Comment envisager l'avenir du bonheur au travail du côté des l'entreprise ?

Il y a ce que j'appelle le « fun totalitaire », c'est à dire une injonction d'être heureux où l'on demande aux salariés d'être pleinement épanouis dans leur travail malgré ce qui peut s'y passer. Le bonheur devient ainsi un outil de performance et contraint les collaborateurs à adhérer à ce bonheur, sans tenir compte des fragilités de ces derniers. A cela, s'ajoutent les multiples injonctions paradoxales de type « soyez heureux, malgré la crise » qui peuvent plonger les salariés dans la confusion.

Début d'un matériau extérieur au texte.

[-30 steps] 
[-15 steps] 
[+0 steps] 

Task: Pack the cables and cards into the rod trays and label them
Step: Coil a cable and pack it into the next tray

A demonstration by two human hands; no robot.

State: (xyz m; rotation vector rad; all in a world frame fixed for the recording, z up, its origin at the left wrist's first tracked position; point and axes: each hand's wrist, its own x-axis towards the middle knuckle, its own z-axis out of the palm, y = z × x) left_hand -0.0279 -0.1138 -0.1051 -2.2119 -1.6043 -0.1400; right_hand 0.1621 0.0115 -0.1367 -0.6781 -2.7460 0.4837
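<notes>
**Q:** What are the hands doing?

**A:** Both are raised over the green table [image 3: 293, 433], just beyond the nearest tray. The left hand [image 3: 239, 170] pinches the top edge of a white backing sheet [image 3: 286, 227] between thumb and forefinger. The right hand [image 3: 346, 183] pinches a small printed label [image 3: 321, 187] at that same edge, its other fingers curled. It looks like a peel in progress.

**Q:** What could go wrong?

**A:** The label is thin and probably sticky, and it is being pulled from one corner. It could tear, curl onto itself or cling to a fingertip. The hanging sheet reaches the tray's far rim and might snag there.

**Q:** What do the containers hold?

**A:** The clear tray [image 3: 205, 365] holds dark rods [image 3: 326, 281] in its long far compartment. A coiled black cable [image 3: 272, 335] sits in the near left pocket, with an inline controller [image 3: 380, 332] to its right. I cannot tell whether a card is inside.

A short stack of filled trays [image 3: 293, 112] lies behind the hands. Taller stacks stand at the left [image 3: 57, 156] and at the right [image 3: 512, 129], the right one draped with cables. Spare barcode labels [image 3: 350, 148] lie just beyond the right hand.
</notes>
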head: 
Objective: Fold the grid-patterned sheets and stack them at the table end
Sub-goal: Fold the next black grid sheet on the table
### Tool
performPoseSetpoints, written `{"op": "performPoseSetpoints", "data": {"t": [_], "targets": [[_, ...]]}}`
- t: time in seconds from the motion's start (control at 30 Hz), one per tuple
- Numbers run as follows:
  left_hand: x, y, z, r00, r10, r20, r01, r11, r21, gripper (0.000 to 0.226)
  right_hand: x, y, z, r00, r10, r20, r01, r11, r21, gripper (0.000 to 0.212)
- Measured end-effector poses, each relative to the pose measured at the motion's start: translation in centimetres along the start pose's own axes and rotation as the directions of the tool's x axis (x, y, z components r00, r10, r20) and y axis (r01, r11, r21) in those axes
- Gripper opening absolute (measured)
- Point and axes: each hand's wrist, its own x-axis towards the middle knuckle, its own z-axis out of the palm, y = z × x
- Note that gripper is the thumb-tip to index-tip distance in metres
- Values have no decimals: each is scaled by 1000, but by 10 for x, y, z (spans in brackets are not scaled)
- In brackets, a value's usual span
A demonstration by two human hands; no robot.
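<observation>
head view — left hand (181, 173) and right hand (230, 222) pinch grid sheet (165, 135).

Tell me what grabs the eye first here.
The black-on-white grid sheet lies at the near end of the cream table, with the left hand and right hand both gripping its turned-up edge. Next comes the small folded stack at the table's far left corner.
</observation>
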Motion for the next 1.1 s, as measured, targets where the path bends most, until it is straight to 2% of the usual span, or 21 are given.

L'une des pistes pour plus de bonheur au travail serait de créer du sens afin d'avoir une vision partagée et cesser le « travail empêché », qui multiplie les injonctions paradoxales à force d'aligner normes et process.

Et côté salarié ?

L'essentiel est de trouver du plaisir dans ce que l'on fait, pas tant dans le résultat - surtout s'il est empêché - que dans l'activité elle-même, la relation aux autres. Cela permet de gommer un peu les notions de temps et d'espace, et de laisser s'exprimer pleinement la force du moment présent. Même si on ne réalise rien d'extraordinaire, une concentration intense, un engagement profond renforce le sens du soi et transforme le travail en une expérience plus riche. Il s'agit de lâcher le but et les objectifs, en quelques sortes, car le plaisir et la motivation au travail ne sauraient s'appréhender via des tableaux Excel, mais par des attitudes, un état d'esprit et des échanges.